I would look into a work truck with a plow on it. You can find a reliable one for about the same price as a nice ATV with plow. I would buy the truck because it will give you the "just in case" safety factor. Also you can use it to plow your accounts and also be able to sub-contract for someone else if they need extra help. Just thinking that if you are looking to spend 3k on an ATV, you can surely find a older truck with a plow for that price. Good luck to you!


----------



## TomsSnowPlowING (Jan 11, 2011)

Even a small Truck can do. With extra weight in the bed for the wet & heavy snow.
With 1/2 ton I had to put With extra weight in the bed for the wet & heavy snow.
My weight is 20 bags of Rock Salt & 40 bags of Anti-skid.


----------



## Canplow (Dec 28, 2011)

Start with a newer Atv it will run like you need it to and there should be no repairs for a few years. Stay away from a P.O.S work truck that will be broke down more then plow down making money! Then in the summer and fall you can Ride the s**t out of it and have no worries other than lining up work for comming winter Your a kid have some fun !Buy a plow truck when your career gos bottom up and you need to try something different


----------



## slimquinella (Jan 9, 2012)

i just saw a video on youtube about a guy who was plowing with an ATV and got in trouble with the law because he was driving it on the road to get to all his lots.


----------



## BOSS LAWN (Nov 6, 2011)

slimquinella;1410770 said:


> i just saw a video on youtube about a guy who was plowing with an ATV and got in trouble with the law because he was driving it on the road to get to all his lots.

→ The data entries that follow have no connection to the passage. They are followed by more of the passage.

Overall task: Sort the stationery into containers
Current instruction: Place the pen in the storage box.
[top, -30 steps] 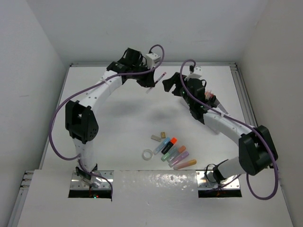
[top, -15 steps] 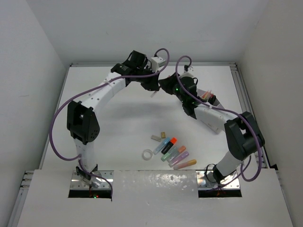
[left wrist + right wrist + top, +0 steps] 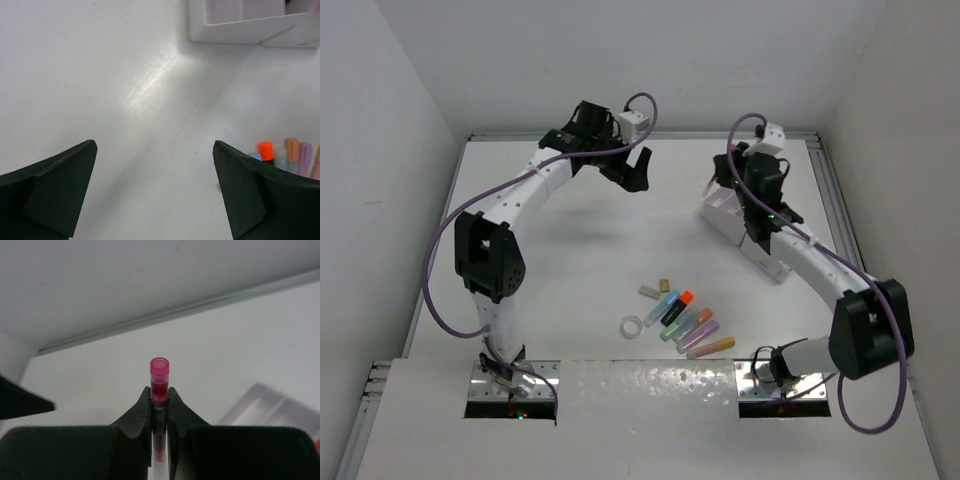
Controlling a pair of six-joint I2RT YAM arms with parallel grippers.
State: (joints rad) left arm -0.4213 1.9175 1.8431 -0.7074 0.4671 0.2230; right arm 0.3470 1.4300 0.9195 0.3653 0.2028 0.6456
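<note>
Pink pen (image 3: 159, 372) pinched in right gripper (image 3: 159, 393), label unreadable; left gripper (image 3: 153, 160) wide.

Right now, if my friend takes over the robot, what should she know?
Left gripper: open, empty, above the bare table.
Right gripper: shut on a thin pink capped pen, held up near the pale lilac-white plastic compartment organizer.
On the table: a row of stubby pastel highlighters, a clear tape ring and small beige erasers.
Done: pen picked up. What lies in the organizer is hidden.
Left: drop the pen in, then sort the rest.
</note>
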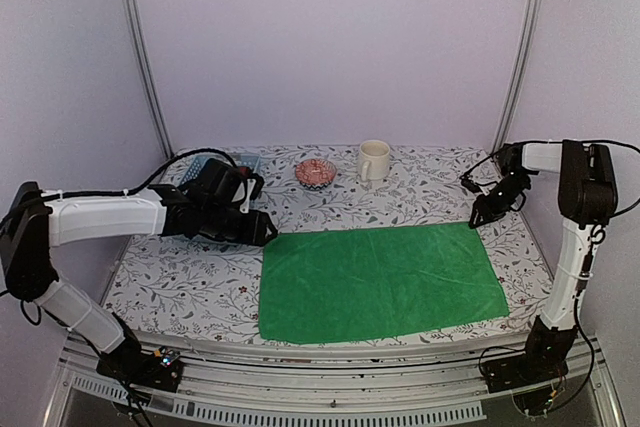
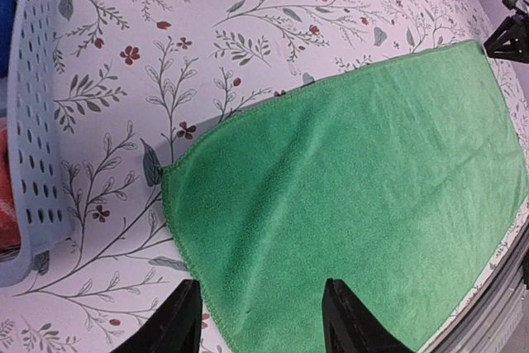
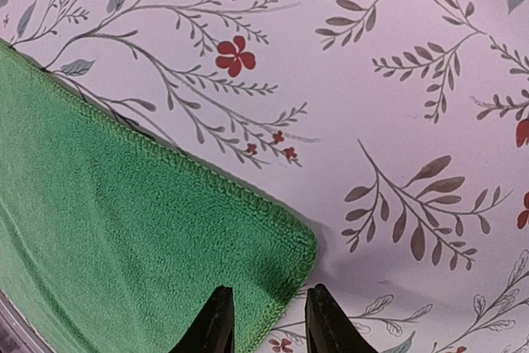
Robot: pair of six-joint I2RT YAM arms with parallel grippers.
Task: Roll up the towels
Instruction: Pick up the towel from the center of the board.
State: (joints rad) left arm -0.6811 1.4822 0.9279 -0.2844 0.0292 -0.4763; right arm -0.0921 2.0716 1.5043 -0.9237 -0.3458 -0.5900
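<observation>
One bright green towel (image 1: 380,282) lies spread flat on the flowered tablecloth, a shallow wrinkle near its left side. My left gripper (image 1: 262,230) hovers over the towel's far left corner; the left wrist view shows the towel (image 2: 347,179) under the left gripper (image 2: 258,307), jaws wide apart and empty. My right gripper (image 1: 480,215) sits at the far right corner. In the right wrist view the towel (image 3: 124,237) ends in a rounded corner just ahead of the right gripper (image 3: 269,312), jaws narrowly apart and holding nothing. No orange towel is in view.
A pale blue perforated basket (image 1: 225,162) stands at the back left behind my left arm, with blue and red cloth inside the basket (image 2: 37,121). A small patterned bowl (image 1: 316,172) and a cream mug (image 1: 373,160) stand at the back centre.
</observation>
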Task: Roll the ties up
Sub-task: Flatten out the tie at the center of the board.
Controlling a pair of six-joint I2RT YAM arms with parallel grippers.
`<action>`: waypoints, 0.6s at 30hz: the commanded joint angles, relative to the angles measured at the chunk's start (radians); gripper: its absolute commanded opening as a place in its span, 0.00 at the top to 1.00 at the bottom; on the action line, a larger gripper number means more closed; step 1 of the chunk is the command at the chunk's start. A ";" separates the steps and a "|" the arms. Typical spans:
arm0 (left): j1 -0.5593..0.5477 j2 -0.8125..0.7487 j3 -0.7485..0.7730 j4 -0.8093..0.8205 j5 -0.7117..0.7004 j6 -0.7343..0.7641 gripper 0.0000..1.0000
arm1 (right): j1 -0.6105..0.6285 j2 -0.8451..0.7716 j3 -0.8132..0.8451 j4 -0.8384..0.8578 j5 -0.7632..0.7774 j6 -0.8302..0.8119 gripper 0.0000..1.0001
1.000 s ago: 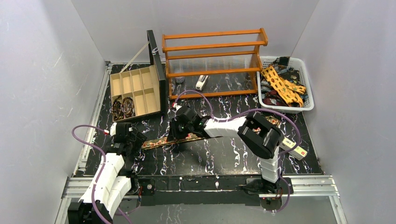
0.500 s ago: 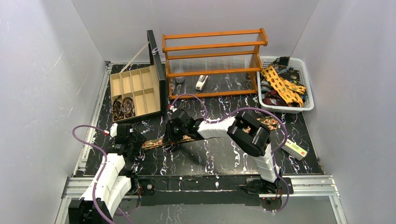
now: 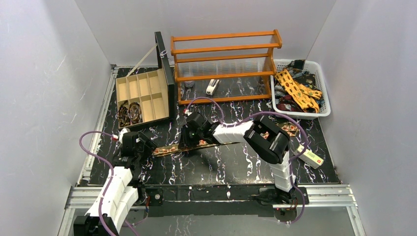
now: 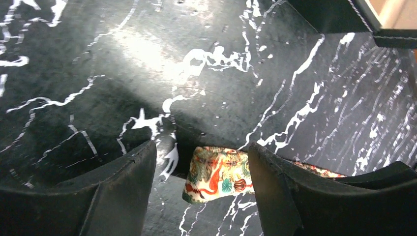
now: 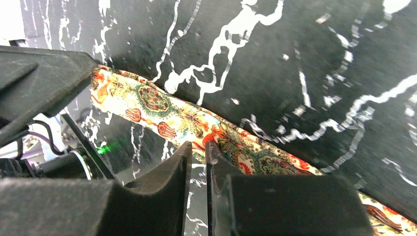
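Black white-veined tabletop [image 3: 221, 167]; left fingers [image 4: 123, 191] wide apart around one tie [image 4: 216, 177] end, right fingers [image 5: 162, 191] tight on its middle.

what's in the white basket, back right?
A loose heap of ties, with a yellow tie draped on top and darker ones around it. The heap covers the basket floor and whatever lies lower, so there is no reliable count.

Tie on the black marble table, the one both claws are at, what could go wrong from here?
1. The left claw stands open with the end of the red-and-cream patterned fabric tie off-centre between its fingers; closing there may catch only a corner.
2. The right claw seems to pinch just the tie's edge, so the strip could slip out.
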 commanded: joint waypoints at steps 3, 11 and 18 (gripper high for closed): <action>0.005 0.030 -0.044 0.132 0.188 0.068 0.34 | -0.044 -0.070 -0.085 -0.121 0.011 -0.131 0.74; 0.003 0.065 -0.078 0.252 0.364 0.063 0.39 | -0.072 -0.137 -0.107 -0.168 -0.038 -0.201 0.71; -0.003 0.100 -0.098 0.351 0.449 0.060 0.49 | -0.076 -0.126 -0.088 -0.188 -0.050 -0.211 0.71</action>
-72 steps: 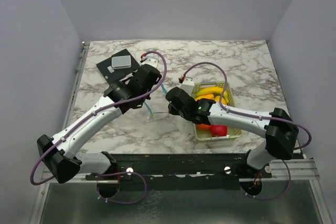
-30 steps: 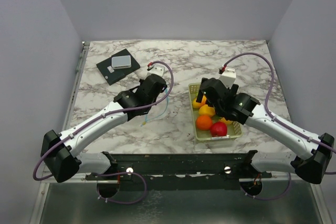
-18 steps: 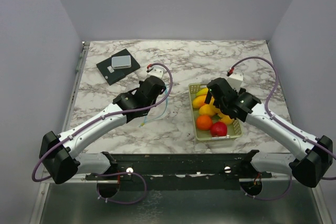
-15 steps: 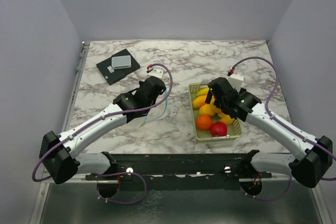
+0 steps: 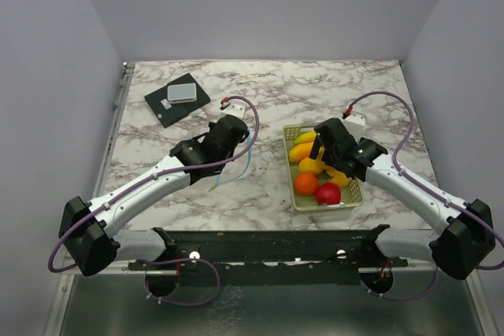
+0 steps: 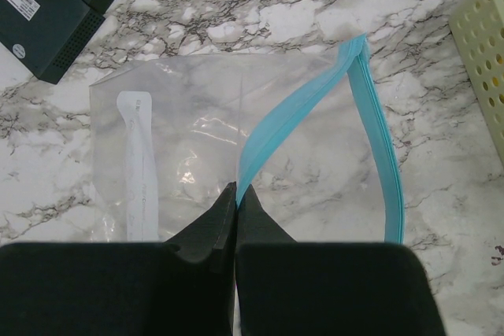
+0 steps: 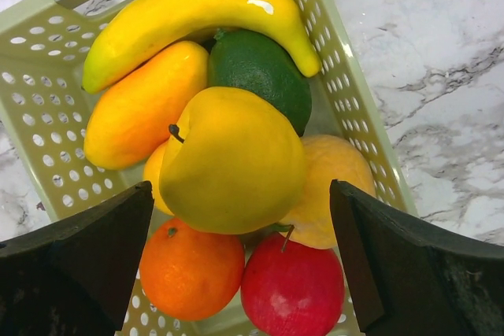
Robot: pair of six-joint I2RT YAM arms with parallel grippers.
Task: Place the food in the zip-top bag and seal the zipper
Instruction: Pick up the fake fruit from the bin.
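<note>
Marble-patterned white table [image 5: 378,92] carries everything I have to work with. On its right side sits the pale green mesh basket [image 7: 346,60], and all the glossy toy food [image 5: 306,184] is inside it, none bagged yet. The clear floppy zip-top bag [image 6: 189,139] lies left of the basket with its mouth toward it. I judge the film limp and almost weightless. It will fold and slide on the marble unless one lip is held up. My left gripper [image 6: 236,193] does that, fingers pressed together on one lip of the light blue zipper strip [image 6: 378,155] while the other lip lies on the table, so the mouth gapes.

My right gripper [image 7: 242,194] hangs over the basket, fingers spread wide and holding nothing, one on either side of the yellow apple-shaped piece [image 7: 232,159] atop the pile. I expect that piece to be light, hard and slick, so I'd take it across its broad middle. The curved yellow banana [image 7: 197,13], orange ball [image 7: 191,269] and red apple [image 7: 293,285] lie packed around it.
</note>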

I believe I saw that one also, I plow the first 80 ft infront of my driveway and mailbox.


----------



## fordtruck661 (Feb 26, 2011)

I started when i was about 13 plowing with a lawn tractor then upgraded to a Polaris sportsman 450 when I was about 15 and just this summer went out a got myself a Ford f250 Powerstroke with a fisher 8' plow. 

If I where you I would go find myself a good used truck and a plow. Try to find a truck without a plow then look for a plow that came off of the same year truck and comes with all the mounting hardware needed. If you buy a truck with a plow you never know how the guy before you treated it. BUT ONLY BUY THE TRUCK IF YOU PLAN ON PLOWING FOR SEVERAL YEARS its going to take 3 or more years for you to brake even on playing for the truck.


----------



## Canplow (Dec 28, 2011)

fordtruck661;1410931 said:


> I started when i was about 13 plowing with a lawn tractor then upgraded to a Polaris sportsman 450 when I was about 15 and just this summer went out a got myself a Ford f250 Powerstroke with a fisher 8' plow.
> 
> If I where you I would go find myself a good used truck and a plow. Try to find a truck without a plow then look for a plow that came off of the same year truck and comes with all the mounting hardware needed. If you buy a truck with a plow you never know how the guy before you treated it. BUT ONLY BUY THE TRUCK IF YOU PLAN ON PLOWING FOR SEVERAL YEARS its going to take 3 or more years for you to brake even on playing for the truck.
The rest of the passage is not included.